[Source records]
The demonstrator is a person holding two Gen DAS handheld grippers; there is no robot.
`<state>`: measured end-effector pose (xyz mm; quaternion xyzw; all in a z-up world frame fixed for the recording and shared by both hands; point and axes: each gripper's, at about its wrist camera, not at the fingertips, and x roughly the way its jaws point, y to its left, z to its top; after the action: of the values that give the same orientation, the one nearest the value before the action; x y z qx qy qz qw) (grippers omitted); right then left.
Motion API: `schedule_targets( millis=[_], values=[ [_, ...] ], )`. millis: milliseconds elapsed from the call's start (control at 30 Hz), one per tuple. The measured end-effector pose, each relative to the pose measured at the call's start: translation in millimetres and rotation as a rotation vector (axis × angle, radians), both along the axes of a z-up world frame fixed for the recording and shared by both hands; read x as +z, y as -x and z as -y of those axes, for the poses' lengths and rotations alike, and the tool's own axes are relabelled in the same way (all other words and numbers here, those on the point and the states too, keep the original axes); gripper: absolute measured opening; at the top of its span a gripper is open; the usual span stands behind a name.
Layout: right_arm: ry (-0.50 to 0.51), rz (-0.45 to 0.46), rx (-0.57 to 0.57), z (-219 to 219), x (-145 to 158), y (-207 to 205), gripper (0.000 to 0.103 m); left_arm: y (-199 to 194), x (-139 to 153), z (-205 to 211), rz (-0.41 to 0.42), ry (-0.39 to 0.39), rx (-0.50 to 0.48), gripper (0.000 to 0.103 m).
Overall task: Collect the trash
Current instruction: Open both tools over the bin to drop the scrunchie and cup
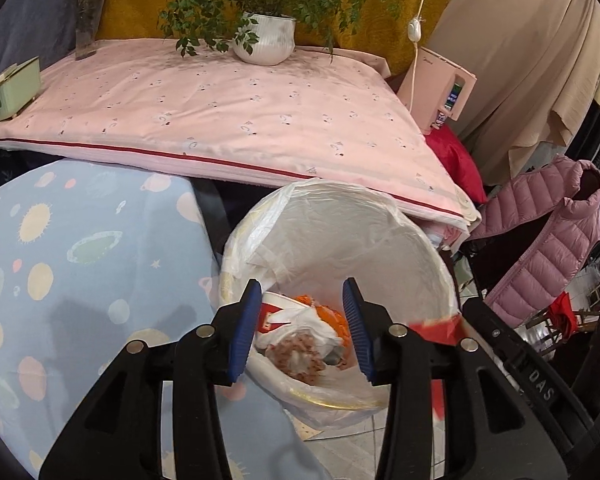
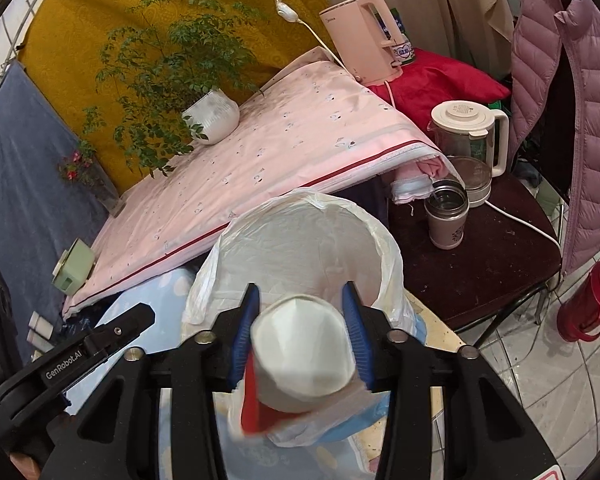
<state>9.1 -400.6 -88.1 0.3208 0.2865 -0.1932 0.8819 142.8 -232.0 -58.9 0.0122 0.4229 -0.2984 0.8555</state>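
Observation:
A white trash bin [image 1: 420,256] lined with a clear plastic bag stands on the floor below the pink-covered table; it also shows in the right wrist view [image 2: 300,240]. Inside lie crumpled white, red and orange wrappers [image 1: 304,332]. My left gripper [image 1: 302,330] is open and empty, just above the bin's near rim. My right gripper [image 2: 300,336] is open wide around a white paper cup with a red patch [image 2: 300,364], which looks blurred, just in front of the bin; the pads do not clearly touch it. The left gripper's body [image 2: 80,356] shows at the left there.
A pink cloth table [image 1: 204,120] holds a potted plant [image 1: 264,36], a flower vase [image 1: 86,20] and a green box [image 1: 8,92]. A blue patterned cloth [image 1: 80,280] lies left of the bin. A dark stool [image 2: 480,260] carries a kettle [image 2: 470,140] and a mug [image 2: 446,216]. A red flask [image 2: 588,300] stands on the floor.

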Motion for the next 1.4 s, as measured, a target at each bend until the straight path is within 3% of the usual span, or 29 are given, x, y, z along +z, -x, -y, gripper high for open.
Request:
schedule_targets(
  millis=[200,467,700,1067,1167,1233,1400],
  values=[
    [0.023,-0.031,0.045,-1,-9,-26,0.019,-3,-7,-12,-0.004,0.0,0.036,0.042],
    [0.102,-0.083,0.116,-9,-34,-93,0.018,-7,-26,-18,0.014,-0.077,0.054,0.042],
    [0.153,-0.05,0.143,-13,-15,-116,0.018,-11,-40,-26,0.007,-0.089,0.063,0.042],
    [0.158,-0.066,0.148,-19,3,-80,0.021,-2,-43,-25,0.041,-0.12,0.068,0.042],
    [0.177,-0.107,0.159,-29,4,-67,0.024,3,-40,-25,0.046,-0.119,0.075,0.042],
    [0.174,-0.123,0.169,-33,3,-60,0.032,6,-39,-24,0.05,-0.13,0.083,0.042],
    [0.17,-0.154,0.177,-42,-1,-44,0.036,14,-37,-23,0.062,-0.152,0.086,0.043]
  ],
)
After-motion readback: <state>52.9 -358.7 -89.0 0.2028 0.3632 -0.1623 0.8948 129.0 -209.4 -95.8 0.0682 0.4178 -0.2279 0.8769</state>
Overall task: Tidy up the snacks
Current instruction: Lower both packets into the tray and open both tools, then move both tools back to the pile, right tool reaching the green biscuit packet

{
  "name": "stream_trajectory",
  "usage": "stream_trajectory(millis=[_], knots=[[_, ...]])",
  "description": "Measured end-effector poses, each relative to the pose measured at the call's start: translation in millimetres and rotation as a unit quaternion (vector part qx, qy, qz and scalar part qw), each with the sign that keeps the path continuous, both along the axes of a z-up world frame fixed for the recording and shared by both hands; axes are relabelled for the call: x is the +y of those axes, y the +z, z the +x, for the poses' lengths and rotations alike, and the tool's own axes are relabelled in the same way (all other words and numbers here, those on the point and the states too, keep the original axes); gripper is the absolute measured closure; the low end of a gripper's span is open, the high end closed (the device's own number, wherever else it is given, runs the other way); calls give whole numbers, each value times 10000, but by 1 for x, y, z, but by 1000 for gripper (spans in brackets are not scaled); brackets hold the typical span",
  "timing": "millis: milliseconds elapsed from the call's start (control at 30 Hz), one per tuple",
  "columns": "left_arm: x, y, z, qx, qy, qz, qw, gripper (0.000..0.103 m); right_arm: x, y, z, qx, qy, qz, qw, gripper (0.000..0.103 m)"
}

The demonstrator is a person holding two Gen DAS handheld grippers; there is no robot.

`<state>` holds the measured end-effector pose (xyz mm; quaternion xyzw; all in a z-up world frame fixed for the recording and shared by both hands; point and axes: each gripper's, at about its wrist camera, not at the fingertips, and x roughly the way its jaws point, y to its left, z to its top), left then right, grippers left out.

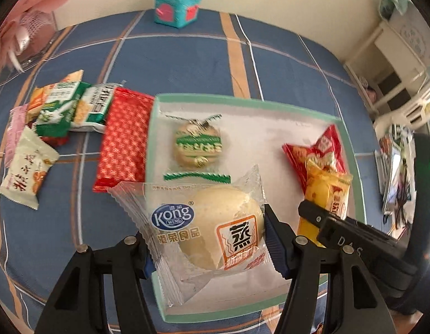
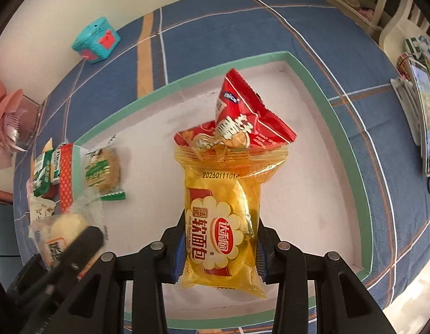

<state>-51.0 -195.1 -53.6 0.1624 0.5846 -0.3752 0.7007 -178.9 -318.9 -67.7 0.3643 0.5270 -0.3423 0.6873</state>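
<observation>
Blue plaid tablecloth [image 1: 187, 64] under green-rimmed white tray [image 1: 242, 100]. Over tray, left gripper [image 1: 205, 239] clamps clear-wrapped pale bun [image 1: 215, 228]; right gripper [image 2: 220, 245] clamps yellow bread packet [image 2: 223, 222].

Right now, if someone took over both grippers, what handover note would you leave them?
Left gripper: shut on the clear-wrapped steamed bun, held over the tray's near left corner.
Right gripper: shut on the yellow soft bread pack, held over the green-rimmed tray.
Done: a round green-label cake and a red snack bag lie in the tray.
Left: set down both held packs, then fetch the loose packets and the red patterned pack from the blue plaid cloth.
</observation>
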Motion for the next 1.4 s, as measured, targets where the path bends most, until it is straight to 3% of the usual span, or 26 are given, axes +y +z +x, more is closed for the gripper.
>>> stream_trajectory(millis=[233, 400, 567, 600, 633, 767, 900, 1133, 1400], knots=[[-2, -7, -5, 8, -83, 184, 9998, 33, -2, 4, 9, 34, -8, -38, 10000, 56], [4, 4, -1, 73, -50, 36, 10000, 31, -2, 18, 8, -99, -64, -171, 9998, 48], [17, 25, 13, -251, 229, -58, 9994, 30, 5, 38, 10, -314, -52, -381, 9988, 43], [21, 28, 18, -381, 352, -38, 9986, 24, 6, 40, 10, -338, -39, -423, 9985, 42], [27, 32, 25, -538, 518, -8, 9972, 18, 7, 42, 9, -354, -28, -463, 9983, 39], [54, 43, 51, -1102, 1132, 129, 9874, 18, 14, 43, 15, -340, 100, -651, 9972, 29], [74, 45, 70, -1484, 1562, 188, 9763, 9, 27, 42, 24, -420, 391, -791, 9952, 22], [101, 49, 99, -1665, 2035, 129, 9647, 9, 53, 55, 45, -546, 919, -1223, 9867, 0], [129, 50, 122, -1687, 2514, 269, 9527, 9, 81, 57, 75, -872, 1378, -1291, 9781, 0]])
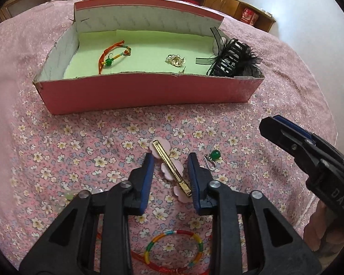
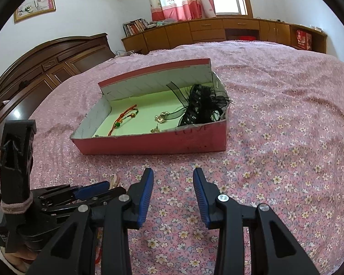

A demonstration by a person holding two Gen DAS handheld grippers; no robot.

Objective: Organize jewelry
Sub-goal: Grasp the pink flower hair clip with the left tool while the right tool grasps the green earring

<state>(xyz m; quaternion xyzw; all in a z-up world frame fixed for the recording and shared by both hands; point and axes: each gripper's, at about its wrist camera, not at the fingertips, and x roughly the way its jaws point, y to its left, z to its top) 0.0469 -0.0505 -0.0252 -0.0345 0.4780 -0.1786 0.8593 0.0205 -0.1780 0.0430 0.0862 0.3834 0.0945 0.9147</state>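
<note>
Pink plastic flowers on a gold bar make up the hair clip [image 1: 170, 168], which lies on the flowered bedspread [image 1: 80, 142] between the blue pads of the left gripper [image 1: 171, 158]. The jaws stand narrow around it, the right pad seeming to meet the clip's gold end (the left pad looks just clear), so a grip is not certain. Just beside the clip, to the right, lies a green bead earring [image 1: 212, 159]. Nearer the camera sits a striped bangle [image 1: 174, 247]. Beyond, the pink cardboard box [image 1: 149, 91] holds an orange cord bracelet [image 1: 113, 55], a gold earring [image 1: 175, 60] and a black feathered claw clip [image 1: 234, 57] on its green lining. The right gripper [image 2: 173, 178] hovers over bare bedspread, jaws partly apart, holding nothing.
</note>
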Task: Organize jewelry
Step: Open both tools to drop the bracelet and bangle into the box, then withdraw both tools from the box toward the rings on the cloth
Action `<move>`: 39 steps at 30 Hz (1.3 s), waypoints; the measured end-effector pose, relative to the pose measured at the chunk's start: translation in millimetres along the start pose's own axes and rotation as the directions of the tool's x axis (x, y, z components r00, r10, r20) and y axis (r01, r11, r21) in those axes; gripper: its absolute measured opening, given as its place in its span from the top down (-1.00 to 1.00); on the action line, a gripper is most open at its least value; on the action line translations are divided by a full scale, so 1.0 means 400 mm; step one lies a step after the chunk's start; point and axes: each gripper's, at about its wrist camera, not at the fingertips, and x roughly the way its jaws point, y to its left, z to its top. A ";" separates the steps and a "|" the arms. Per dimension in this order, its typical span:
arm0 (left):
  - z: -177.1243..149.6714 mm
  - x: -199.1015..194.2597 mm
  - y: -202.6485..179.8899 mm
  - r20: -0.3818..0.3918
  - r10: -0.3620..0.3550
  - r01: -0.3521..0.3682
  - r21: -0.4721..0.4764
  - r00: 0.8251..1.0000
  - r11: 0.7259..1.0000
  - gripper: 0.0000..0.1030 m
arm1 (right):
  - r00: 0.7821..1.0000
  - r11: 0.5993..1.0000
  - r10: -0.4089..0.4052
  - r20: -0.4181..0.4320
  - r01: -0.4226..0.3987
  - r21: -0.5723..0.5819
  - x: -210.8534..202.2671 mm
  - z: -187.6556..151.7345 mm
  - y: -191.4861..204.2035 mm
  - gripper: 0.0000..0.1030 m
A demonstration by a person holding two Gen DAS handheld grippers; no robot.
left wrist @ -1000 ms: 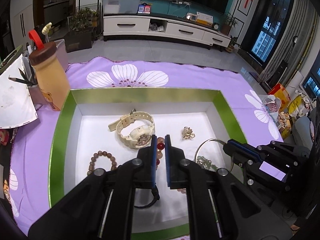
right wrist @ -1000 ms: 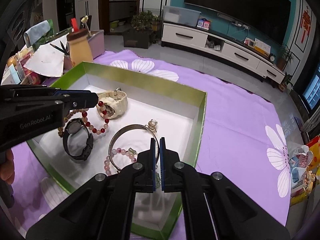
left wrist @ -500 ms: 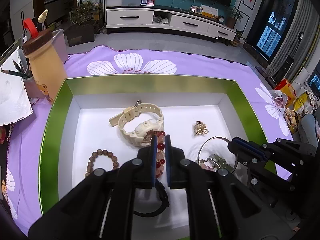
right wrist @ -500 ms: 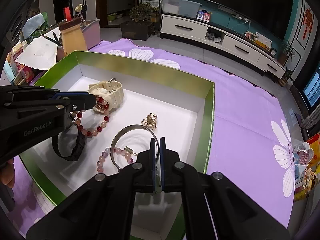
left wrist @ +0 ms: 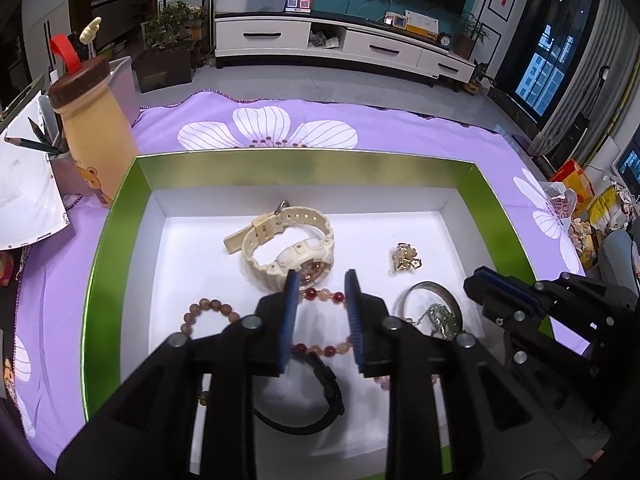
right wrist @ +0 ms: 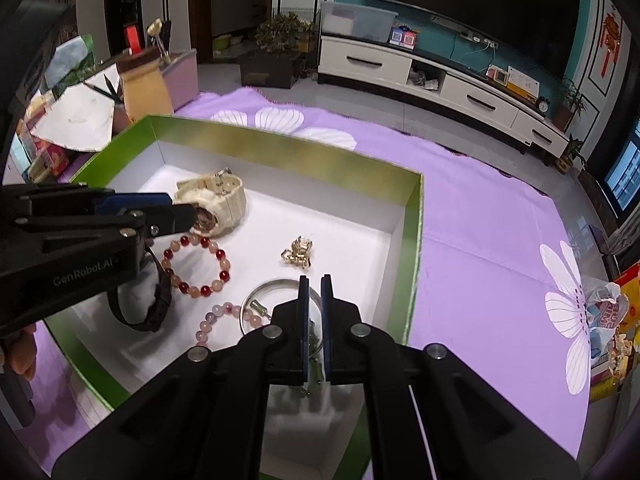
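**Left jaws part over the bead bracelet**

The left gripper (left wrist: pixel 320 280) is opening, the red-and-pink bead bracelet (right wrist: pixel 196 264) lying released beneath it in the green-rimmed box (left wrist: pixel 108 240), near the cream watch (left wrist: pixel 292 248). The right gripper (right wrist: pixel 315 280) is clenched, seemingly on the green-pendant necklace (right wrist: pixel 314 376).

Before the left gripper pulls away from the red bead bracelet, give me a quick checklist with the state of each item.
1. Left gripper jaws opening, pads off the red bead bracelet: ok.
2. Bracelet flat on the box floor: ok.
3. Bracelet free of the cream watch: cannot tell, they sit very close.
4. Bracelet clear of the black watch: cannot tell, it is partly hidden by the gripper.
5. Right gripper shut on the green pendant necklace: ok.
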 end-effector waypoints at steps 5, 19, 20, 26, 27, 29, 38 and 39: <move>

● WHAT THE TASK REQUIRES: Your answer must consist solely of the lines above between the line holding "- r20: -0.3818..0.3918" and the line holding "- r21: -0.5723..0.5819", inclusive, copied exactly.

● RESULT OF THE EXERCISE:
  - r20: -0.3818..0.3918
  - r10: -0.3620..0.3550
  - r01: -0.3521..0.3682
  - r21: -0.4721..0.4764
  - r00: 0.8251..1.0000
  - r11: 0.7259..1.0000
  - gripper: 0.0000..0.1030 m
arm1 (right):
  - r00: 0.7821..1.0000
  - r11: 0.5993..1.0000
  - r10: -0.4089..0.4052
  - r20: -0.4181..0.4320
  - r01: -0.4226..0.3987
  - r21: -0.5723..0.5819

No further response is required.